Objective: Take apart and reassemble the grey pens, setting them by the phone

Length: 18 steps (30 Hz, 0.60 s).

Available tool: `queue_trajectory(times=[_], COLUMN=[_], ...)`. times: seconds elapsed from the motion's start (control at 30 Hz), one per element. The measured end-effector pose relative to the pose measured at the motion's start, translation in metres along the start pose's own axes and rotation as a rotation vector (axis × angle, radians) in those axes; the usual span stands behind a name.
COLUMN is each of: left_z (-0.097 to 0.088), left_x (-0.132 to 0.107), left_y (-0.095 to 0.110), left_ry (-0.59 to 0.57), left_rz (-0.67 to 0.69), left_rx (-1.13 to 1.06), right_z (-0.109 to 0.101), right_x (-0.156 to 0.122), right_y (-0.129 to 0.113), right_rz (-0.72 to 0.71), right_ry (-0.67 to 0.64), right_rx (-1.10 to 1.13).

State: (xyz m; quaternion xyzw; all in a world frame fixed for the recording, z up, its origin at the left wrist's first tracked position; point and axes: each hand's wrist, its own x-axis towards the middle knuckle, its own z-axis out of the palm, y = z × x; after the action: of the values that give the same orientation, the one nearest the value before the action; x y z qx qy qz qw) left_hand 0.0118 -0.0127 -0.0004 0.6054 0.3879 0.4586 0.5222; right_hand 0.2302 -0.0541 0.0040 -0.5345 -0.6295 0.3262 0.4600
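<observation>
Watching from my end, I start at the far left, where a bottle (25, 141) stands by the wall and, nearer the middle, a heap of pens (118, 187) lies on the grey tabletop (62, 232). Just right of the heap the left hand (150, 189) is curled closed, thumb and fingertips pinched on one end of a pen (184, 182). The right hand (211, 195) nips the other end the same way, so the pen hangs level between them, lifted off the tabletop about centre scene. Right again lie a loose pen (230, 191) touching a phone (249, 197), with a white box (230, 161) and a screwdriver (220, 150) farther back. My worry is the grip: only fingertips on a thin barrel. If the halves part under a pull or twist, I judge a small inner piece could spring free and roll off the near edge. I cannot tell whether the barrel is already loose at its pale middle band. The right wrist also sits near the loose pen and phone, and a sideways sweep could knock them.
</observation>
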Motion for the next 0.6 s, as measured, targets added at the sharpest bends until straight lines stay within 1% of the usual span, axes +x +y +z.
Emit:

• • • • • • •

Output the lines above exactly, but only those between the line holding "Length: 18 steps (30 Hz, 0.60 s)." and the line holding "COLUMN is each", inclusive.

- Answer for the task
Length: 18 steps (30 Hz, 0.60 s).

Available tool: `queue_trajectory(times=[_], COLUMN=[_], ...)`. times: seconds elapsed from the motion's start (control at 30 Hz), one per element. The measured end-effector pose relative to the pose measured at the motion's start, translation in metres along the start pose's own axes and rotation as a rotation vector (axis × angle, radians) in those axes; the usual span stands behind a name.
COLUMN is each of: left_z (-0.097 to 0.088), left_x (-0.132 to 0.107), left_y (-0.095 to 0.110), left_ry (-0.59 to 0.57), left_rz (-0.67 to 0.69), left_rx (-1.13 to 1.06), right_z (-0.109 to 0.101), right_x (-0.156 to 0.122), right_y (-0.129 to 0.113), right_rz (-0.72 to 0.71), right_ry (-0.67 to 0.64), right_rx (-1.10 to 1.13).

Work on this exercise has been completed.